===== Collected data =====
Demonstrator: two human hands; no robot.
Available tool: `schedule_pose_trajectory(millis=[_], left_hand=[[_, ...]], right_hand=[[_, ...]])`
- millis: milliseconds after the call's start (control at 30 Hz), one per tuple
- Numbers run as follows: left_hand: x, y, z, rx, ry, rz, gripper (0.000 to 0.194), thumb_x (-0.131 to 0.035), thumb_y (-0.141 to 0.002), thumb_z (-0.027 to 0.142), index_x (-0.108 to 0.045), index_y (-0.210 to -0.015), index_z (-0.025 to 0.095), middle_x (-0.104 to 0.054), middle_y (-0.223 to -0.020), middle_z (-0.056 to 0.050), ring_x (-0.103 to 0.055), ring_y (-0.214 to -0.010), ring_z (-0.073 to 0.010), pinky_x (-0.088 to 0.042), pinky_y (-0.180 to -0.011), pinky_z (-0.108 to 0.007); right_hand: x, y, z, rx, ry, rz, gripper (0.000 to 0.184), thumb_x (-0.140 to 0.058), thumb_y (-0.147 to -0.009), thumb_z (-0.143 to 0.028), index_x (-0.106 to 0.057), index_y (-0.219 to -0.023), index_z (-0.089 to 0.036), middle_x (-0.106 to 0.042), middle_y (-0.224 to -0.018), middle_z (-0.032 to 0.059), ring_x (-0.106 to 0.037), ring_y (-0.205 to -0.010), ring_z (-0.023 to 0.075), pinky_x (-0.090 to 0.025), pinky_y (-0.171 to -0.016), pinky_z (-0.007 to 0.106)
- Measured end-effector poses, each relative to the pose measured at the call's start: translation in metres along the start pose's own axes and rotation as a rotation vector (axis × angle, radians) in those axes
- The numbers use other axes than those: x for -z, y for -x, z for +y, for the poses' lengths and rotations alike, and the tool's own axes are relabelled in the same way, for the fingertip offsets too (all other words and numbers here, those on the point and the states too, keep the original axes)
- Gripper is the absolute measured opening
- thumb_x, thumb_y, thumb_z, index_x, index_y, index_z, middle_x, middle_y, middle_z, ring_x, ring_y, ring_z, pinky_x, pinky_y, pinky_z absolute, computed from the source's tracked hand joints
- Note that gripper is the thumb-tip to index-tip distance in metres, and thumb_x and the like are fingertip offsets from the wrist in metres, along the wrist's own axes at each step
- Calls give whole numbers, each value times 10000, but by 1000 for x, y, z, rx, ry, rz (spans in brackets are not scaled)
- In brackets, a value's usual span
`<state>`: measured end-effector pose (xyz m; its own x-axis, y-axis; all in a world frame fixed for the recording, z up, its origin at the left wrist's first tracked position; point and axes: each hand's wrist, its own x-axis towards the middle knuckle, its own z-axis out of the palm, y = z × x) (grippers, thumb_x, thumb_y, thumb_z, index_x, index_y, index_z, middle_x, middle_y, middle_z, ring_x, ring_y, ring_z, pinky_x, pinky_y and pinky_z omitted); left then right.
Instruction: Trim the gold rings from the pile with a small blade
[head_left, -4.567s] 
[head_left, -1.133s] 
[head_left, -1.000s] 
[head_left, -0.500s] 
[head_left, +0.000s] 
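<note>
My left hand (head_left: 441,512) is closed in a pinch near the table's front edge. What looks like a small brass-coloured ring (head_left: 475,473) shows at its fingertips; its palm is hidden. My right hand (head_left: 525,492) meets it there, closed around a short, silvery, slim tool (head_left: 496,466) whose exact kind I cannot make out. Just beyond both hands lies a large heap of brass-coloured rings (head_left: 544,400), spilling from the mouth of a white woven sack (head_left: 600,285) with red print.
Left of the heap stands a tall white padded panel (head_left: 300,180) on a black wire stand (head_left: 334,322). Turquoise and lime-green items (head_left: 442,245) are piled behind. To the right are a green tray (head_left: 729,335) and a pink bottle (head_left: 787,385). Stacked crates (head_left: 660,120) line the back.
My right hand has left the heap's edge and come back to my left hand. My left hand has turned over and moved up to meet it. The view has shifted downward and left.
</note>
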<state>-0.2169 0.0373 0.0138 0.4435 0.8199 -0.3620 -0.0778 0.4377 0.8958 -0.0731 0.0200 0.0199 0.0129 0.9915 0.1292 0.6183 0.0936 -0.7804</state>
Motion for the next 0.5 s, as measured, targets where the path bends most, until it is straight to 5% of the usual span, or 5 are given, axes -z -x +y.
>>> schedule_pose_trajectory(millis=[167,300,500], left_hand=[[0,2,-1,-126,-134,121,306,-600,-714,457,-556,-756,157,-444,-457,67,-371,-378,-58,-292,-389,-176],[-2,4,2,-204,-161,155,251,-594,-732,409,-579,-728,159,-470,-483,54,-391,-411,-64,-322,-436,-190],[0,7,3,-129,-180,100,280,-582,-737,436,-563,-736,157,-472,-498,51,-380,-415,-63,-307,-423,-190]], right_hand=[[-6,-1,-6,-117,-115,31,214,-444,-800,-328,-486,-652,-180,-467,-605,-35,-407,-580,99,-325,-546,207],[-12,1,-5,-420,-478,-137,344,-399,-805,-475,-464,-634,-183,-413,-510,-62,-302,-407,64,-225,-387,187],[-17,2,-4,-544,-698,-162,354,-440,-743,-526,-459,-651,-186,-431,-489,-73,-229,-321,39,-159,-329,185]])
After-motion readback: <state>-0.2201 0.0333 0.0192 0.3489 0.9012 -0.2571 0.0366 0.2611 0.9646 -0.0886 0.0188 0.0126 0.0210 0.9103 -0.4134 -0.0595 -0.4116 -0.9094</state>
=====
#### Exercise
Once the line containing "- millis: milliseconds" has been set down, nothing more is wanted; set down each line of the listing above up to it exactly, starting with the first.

#### Solved problem
Demonstrator: two human hands; no robot.
Available tool: `schedule_pose_trajectory(millis=[_], left_hand=[[_, ...]], right_hand=[[_, ...]])`
- millis: milliseconds after the call's start (control at 30 Hz), one per tuple

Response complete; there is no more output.